On a whole, one who wants to ace GMAT can choose e-GMAT with 100% confidence.
e-GMAT's approach towards each of the Verbal section is methodical, an approach that suits the kind of learner I'm. For someone such as me, for whom things are not obvious from the start, e-GMAT's detailed lessons and step by step process to solve questions helped me to gain subject insights, and thus to score better. Not only are the questions finely constructed to develop familiarity with various situations that are tested in GMAT, but also adaptive in nature to guide a student to improve by building fundamentals of concepts in a gradual way. e-GMAT made me believe that it's possible to achieve a great score by constantly helping me improve beyond my imagined limits. Therefore, I highly recommend this course.
I had a time constraint of one month to prepare for the GMAT, but the advantage was that I could devote all my time towards preparation. I picked e-GMAT after seeing many successful reviews on gmatclub.
I opted for the e-GMAT GMAT online package. I scored a 710 on the GMAT.
The e-GMAT verbal course is really good in my opinion. The approach to sentence correction is very fundamentally strong and its application is well explained. The critical reasoning section is solid as well. The pre-thinking approach helped streamline my thoughts towards the exact question and eliminate all incorrect options. The reading comprehension slides however appeared to be outdated, maybe it could do with a re-do to make it at par with the other two sections.
The quant section is where I have my gripe though. The concept files and the application files were very basic. The explanations given in these files were often hard to apply on hard questions without a prior strong level of fundamentals in math. I feel the quant section could be improved a lot.
Scholaranium was a really helpful tool with its vast question bank. I got ample practice in verbal, and thorough analysis on my weaker areas. The quant scholaranium was very good as well, but I didn't use it as much as verbal.
The Sigma-X mocks were great. I would recommend this to anyone studying for their GMAT. The level of score analysis presented at the end of the exam makes it very clear on how to improve oneself.
Overall, I think it is a good course, but I'm not blown away by the content to be honest.
One of the most popular recommended courses
For the pricing the layout of the content feels very “cheap” and cumbersome to use e.g. cannot play videos at different speeds. On the contrary listening to the content at the normal speed does ensure you do not listen too fast and miss important details
Verbal provides a good foundation for content however much of the terminology used is abbreviated/categorised in their own form and comparing this with other providers terminology can lead to some confusion
EGMAT have their own question banks but style of questions is different to official source. The course is also prepared by non native English speakers and mistakes are noticeable in both the content and questions
Recommendations would be to use verbal for a basis for learning content as it goes into granular detail on the different grammar components. The proprietary question banks allow focus on weaker topic areas however given they are not representative of official questions, even moreso then other providers, I would advise tapering these off prior to practicing official questions ahead of the real exam
I gave my GMAT on the 21st of August 2019 and scored a 720 (Q49 V38).
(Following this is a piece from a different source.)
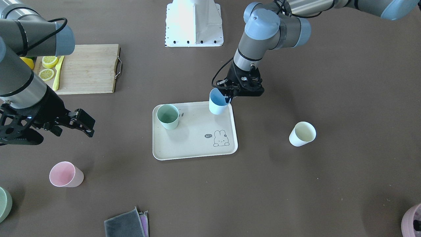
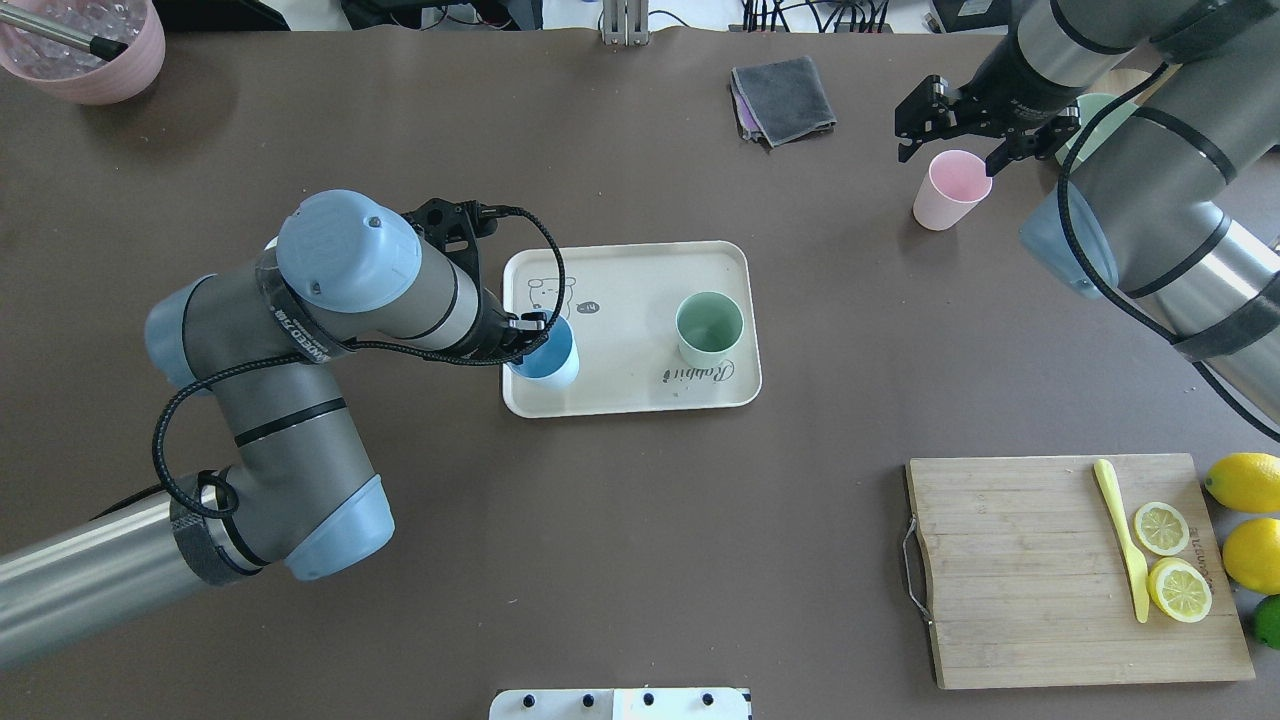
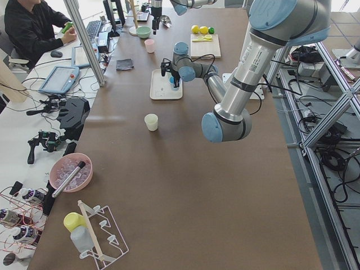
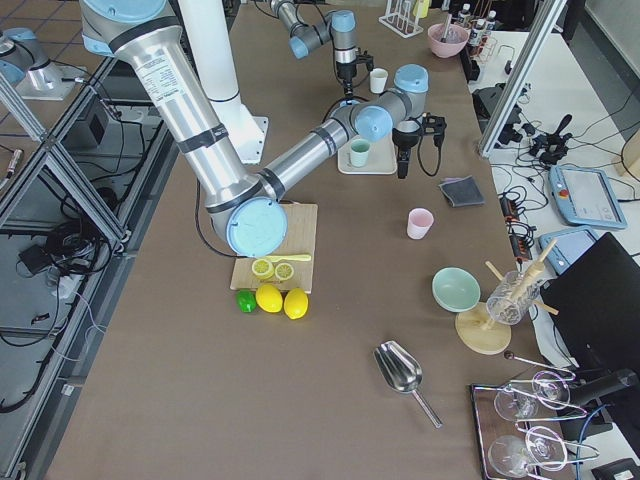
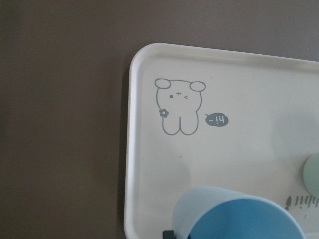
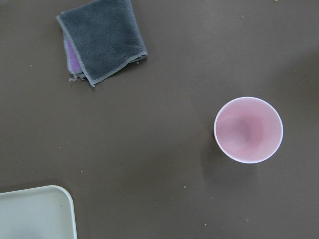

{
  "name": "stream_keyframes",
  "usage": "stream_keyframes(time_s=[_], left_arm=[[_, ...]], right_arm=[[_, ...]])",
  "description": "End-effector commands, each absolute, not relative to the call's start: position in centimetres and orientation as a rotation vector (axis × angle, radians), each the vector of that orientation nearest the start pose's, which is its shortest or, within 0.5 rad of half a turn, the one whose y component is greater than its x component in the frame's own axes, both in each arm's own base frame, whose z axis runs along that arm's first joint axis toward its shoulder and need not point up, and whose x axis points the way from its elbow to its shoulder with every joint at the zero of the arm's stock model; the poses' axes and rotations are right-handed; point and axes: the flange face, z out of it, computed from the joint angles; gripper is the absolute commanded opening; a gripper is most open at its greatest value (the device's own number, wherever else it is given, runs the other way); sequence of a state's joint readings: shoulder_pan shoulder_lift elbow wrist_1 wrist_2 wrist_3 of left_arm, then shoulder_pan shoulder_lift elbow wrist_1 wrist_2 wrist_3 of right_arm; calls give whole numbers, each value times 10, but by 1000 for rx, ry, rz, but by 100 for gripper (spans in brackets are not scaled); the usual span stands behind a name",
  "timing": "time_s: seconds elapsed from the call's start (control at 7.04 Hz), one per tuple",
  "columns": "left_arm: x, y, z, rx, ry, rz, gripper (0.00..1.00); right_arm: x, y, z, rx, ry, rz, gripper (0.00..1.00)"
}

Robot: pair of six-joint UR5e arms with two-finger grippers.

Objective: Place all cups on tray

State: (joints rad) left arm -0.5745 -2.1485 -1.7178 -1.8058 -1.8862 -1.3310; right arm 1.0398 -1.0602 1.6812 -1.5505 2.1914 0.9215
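The cream tray (image 1: pixel 197 148) lies mid-table and also shows in the overhead view (image 2: pixel 620 275). A green cup (image 1: pixel 168 116) stands upright on it. My left gripper (image 1: pixel 229 96) is shut on the rim of the blue cup (image 1: pixel 218 102). It holds the cup slightly tilted at the tray's corner nearest the robot (image 2: pixel 548 358). The pink cup (image 2: pixel 945 195) stands on the table. My right gripper (image 2: pixel 950 150) hangs open above it, and its wrist view looks down into the cup (image 6: pixel 248 129). The cream-yellow cup (image 1: pixel 302 133) stands on the table on the tray's other side. The left arm hides it in the overhead view.
A wooden cutting board (image 2: pixel 1020 580) with lemon slices and a yellow knife lies near the robot's right. Whole lemons (image 2: pixel 1245 482) lie beside it. A folded grey cloth (image 2: pixel 785 98), a pink bowl (image 2: pixel 85 50) and a green bowl (image 1: pixel 3 202) sit along the far edge.
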Motion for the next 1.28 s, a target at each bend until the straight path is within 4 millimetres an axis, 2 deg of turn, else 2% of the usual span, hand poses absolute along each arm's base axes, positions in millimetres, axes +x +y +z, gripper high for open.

The reviews on GMAT Club and YouTube debriefs of e-gmat students motivated me to join the online course. The online platform made by the e-gmat team is amazing, the concept and application files are designed in an amazing way which help understand the topics really well.
Especially Verbal is a gold mine. I have always been decent at English but spoken English is very different that GMAT English and I can attest that e-gmat has nailed GMAT English to the core.
Honestly, If anyone wants a structured ride to a dream GMAT score, I would recommend joining e-gmat.
I am planning to give the GMAT again to reach my target score of 740.